Hunt through the entries for the word "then" and copy each line in which it appears.

----------------------------------------

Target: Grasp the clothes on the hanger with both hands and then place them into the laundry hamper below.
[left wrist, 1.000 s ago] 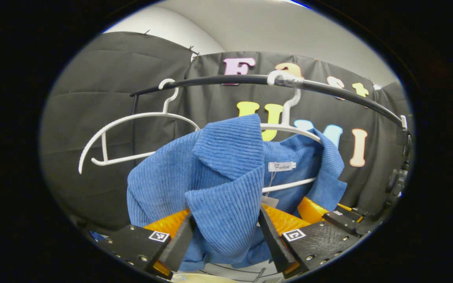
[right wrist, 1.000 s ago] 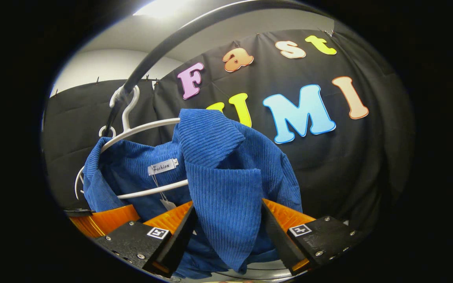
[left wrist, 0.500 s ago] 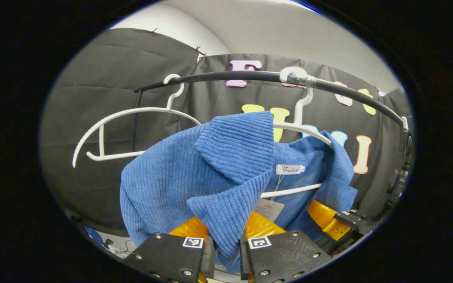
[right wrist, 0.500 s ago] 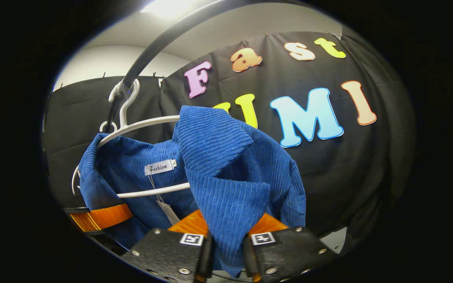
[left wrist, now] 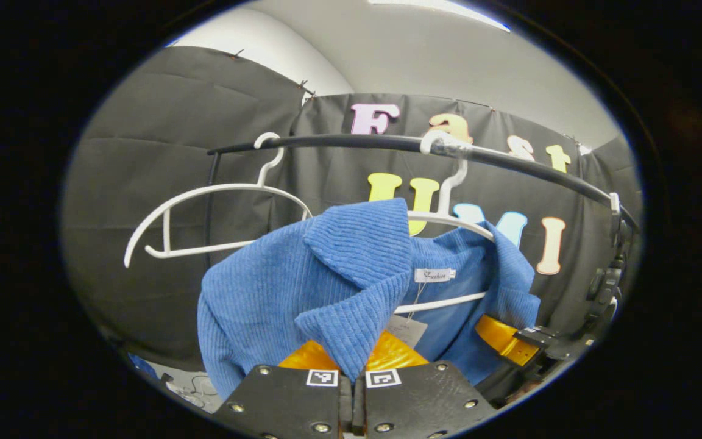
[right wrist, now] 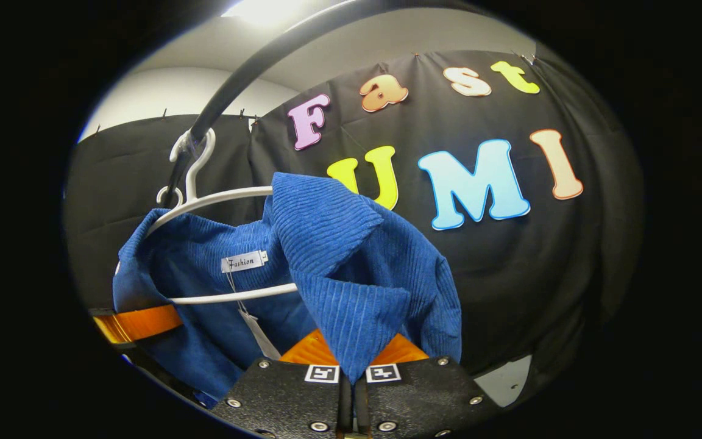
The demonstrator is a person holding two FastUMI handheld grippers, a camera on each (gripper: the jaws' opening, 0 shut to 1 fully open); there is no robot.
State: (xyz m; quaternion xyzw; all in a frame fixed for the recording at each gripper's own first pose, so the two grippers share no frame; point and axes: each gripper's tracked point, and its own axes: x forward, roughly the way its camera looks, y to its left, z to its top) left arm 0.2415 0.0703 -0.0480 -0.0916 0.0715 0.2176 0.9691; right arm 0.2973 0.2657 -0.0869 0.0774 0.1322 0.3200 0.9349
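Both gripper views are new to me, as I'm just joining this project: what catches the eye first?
A ribbed blue corduroy jacket draped on a white plastic hanger in the middle of both views. The left gripper and the right gripper are each shut on a lapel at the bottom. An empty white hanger hangs beside it on the black rail.

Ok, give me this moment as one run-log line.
left gripper: shut on blue jacket lapel | right gripper: shut on other lapel | jacket on white hanger | hanger on rail | hamper: not placed yet
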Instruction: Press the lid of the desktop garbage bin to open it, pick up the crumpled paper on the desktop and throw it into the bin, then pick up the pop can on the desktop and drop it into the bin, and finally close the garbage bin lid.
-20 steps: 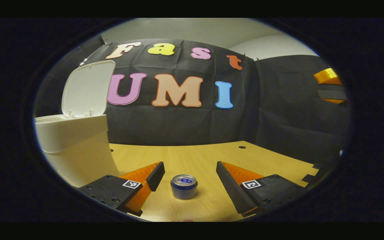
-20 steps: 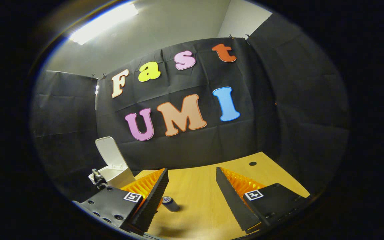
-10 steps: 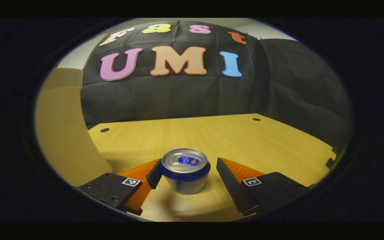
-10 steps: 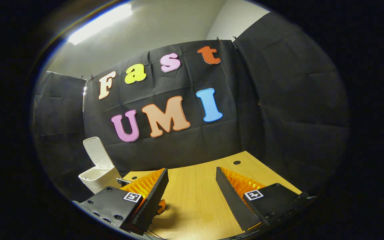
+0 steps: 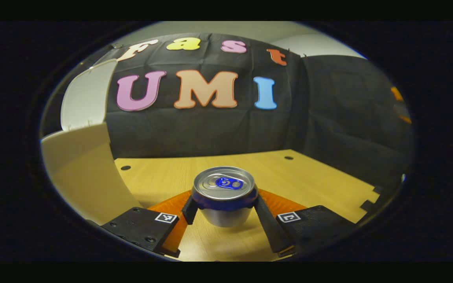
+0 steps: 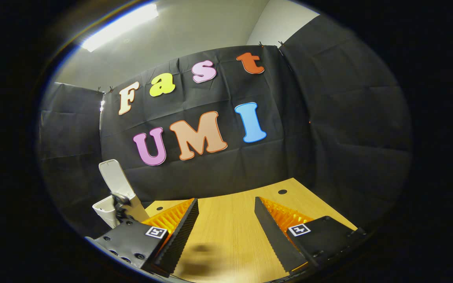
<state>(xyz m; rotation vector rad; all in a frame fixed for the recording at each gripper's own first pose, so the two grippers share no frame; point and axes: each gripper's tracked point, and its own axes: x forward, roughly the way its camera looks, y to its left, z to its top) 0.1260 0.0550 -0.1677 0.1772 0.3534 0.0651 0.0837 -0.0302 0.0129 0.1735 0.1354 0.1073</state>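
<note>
Left gripper [image 5: 223, 210] is clamping the upright can [image 5: 224, 195] by both sides, needing a firm, level lift clear of the bin [image 5: 81, 169] rim beside it, lid [image 5: 87, 96] standing open.

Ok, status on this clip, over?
Left gripper shut on silver, blue-banded pop can, upright. Right gripper open, empty. White plastic bin beside can, lid up. Nothing blocking.

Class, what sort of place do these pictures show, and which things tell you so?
Probably a recording booth set up as a desk: black cloth walls, a bare wooden table, and a white bin beside a pop can.
</note>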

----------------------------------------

**Final answer**.
Target: Grasp the clothes on the hanger with both hands and then place them into the laundry hamper below.
Instruction: Press the lid of the desktop garbage bin to open it, pick up the crumpled paper on the desktop and throw it into the bin, then pick up the pop can on the desktop and drop it into the bin, and finally close the garbage bin lid.

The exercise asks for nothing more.